The other thing I notice today during the playdate?  4 years olds are funny creatures.  They alternate between moments of bossy-ness, generosity, cooperation, conflict, aloofness and solidarity .  As I watched William and his new friend Finn (a lovely young lady he was so excited to meet), I got to see all phases and it cracked me up.  Bossyness began the playdate with each trying to convince the other that THEY had the better play idea.  Finn wanted to play horses, William was hoping to convince her to play Star Wars.  Cooperation came up faster than I expected as they just agreed not to play anything and instead made pizzas together.  They stood on stools side-by-side, comparing sauce spreading technique and cheese volume and pepperoni placement.  They shared ingredients with nary and argument and then went off to our playroom while the pizzas baked.  After a bit of peaceful playing... conflict invariably arose.  Mike was first up the stairs and said he found them locked in conflict over a "drill press" that is part of a toy workbench we have.  Apparently they each had their two hands on it and were pulling in opposite directions yelling "NO!" at each other.  Mike told them neither of them got it and off they trotted into aloof play, each playing their own thing.  The miffed, aloof attitudes continued at the lunch table for a bit as they sat next to eachother but would not talk to each other.  However, it was quickly forgotten amid giggles, pizza and their common frustration with their younger siblings.
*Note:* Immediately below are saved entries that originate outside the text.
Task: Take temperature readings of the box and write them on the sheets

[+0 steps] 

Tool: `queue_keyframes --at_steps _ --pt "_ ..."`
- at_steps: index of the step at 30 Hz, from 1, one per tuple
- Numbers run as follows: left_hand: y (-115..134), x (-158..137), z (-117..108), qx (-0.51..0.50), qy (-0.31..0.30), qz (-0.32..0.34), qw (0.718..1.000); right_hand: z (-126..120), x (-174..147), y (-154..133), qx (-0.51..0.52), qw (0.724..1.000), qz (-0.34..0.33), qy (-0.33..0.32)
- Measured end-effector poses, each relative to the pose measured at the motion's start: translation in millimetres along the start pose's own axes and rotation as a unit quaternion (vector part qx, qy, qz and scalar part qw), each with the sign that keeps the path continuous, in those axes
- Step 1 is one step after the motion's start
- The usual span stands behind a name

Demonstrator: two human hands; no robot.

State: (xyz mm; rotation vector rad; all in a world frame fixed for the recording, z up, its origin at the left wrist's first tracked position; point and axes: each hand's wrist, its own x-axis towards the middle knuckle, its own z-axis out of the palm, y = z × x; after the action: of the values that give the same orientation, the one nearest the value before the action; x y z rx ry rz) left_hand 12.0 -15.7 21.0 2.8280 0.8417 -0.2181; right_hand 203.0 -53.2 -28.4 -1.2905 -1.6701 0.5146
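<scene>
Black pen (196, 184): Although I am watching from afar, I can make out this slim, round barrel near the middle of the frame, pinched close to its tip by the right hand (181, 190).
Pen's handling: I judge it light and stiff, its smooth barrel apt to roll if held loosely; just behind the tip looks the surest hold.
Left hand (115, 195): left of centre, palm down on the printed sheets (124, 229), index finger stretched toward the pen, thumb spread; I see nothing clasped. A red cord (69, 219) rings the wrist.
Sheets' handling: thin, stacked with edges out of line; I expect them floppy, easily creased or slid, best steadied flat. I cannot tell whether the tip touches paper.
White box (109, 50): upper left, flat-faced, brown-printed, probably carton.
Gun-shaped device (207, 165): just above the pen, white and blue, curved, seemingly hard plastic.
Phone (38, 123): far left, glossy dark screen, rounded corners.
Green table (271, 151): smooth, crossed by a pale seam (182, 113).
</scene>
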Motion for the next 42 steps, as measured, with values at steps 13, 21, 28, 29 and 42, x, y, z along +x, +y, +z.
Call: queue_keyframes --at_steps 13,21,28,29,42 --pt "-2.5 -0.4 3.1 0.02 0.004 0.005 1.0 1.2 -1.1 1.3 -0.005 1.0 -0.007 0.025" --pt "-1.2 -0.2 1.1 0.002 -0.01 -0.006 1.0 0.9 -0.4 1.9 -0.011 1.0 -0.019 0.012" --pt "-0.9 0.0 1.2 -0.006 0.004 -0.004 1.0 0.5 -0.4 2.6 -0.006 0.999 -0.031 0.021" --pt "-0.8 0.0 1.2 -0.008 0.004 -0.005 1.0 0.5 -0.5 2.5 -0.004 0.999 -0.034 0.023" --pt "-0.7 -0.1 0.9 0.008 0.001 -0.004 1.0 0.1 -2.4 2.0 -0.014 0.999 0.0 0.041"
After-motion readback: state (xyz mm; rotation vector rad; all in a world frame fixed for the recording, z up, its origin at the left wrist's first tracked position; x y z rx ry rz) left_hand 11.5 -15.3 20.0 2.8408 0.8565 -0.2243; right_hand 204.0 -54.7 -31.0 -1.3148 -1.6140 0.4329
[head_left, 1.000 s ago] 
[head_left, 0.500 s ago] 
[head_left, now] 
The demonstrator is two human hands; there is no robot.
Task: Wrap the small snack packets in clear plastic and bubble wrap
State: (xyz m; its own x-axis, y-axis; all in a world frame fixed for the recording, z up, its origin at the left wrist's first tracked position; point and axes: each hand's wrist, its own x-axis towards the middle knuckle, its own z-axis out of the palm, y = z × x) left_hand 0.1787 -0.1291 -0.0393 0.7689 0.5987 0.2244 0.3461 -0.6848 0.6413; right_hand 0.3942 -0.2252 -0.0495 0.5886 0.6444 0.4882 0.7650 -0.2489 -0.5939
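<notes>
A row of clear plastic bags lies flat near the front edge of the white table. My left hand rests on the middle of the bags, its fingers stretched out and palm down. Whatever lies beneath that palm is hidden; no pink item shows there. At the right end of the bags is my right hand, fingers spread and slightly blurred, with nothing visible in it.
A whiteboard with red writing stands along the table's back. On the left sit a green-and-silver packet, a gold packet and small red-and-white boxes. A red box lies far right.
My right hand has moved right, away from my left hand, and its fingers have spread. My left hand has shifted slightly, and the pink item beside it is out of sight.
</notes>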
We retired upstairs after lunch, Cathleen (Finn and Jeremiah's mom/my friend) and I armed with coffee and deep breathing to watch all 4 of our kids play.  What looked to be another round of conflict since William had costumed himself to be a Storm Trooper and Finn costumed herself to be a princess, quickly turned into one of the most endearing displays of cooperation as it was agreed she would be Princess Leah and he would be Luke Skywalker so he could rescue the princess.  And while they were often frustrated with the younger two (Elizabeth and Jeremiah), they had those wonderful moments of generosity where you feel like you're doing something right.  Finn split our two pompons with Elizabeth so that they could each have one, William made sure Jeremiah could come in his room and play with his cars.  They both kindly offered to take toys upstairs that the younger ones had deposited and/or thrown downstairs.  William offered to share his costumes with Finn and Finn let Elizabeth play with the dolls she had brought with her.  And the 2nd best moment (after the cooperation resulting in Luke & Leah) was their moment of solidarity.  About 15 minutes before it was time for Cathleen and her kiddos to take off toward home, I brought up drinks for all the kids.  William and Finn decided that as the "older kids" they had had enough of "babies" and asked if they could have "dude and girls time" with their drinks in William's room without the babies and mommies.  I walked in to give them their juice and there they were, sitting on William's bed together, discussing a book they had open.  I about died as they, in unison, pointed to Jeremiah who was attempting to enter the sacred "big kids" spot and said, "No!  We wanted to be just the big kids!!".  I ushered Jeremiah back into the playroom and Cathleen and I enjoyed a few more minutes of chat while the babies drank quietly and the "big kids" remained safely holed up in William's room.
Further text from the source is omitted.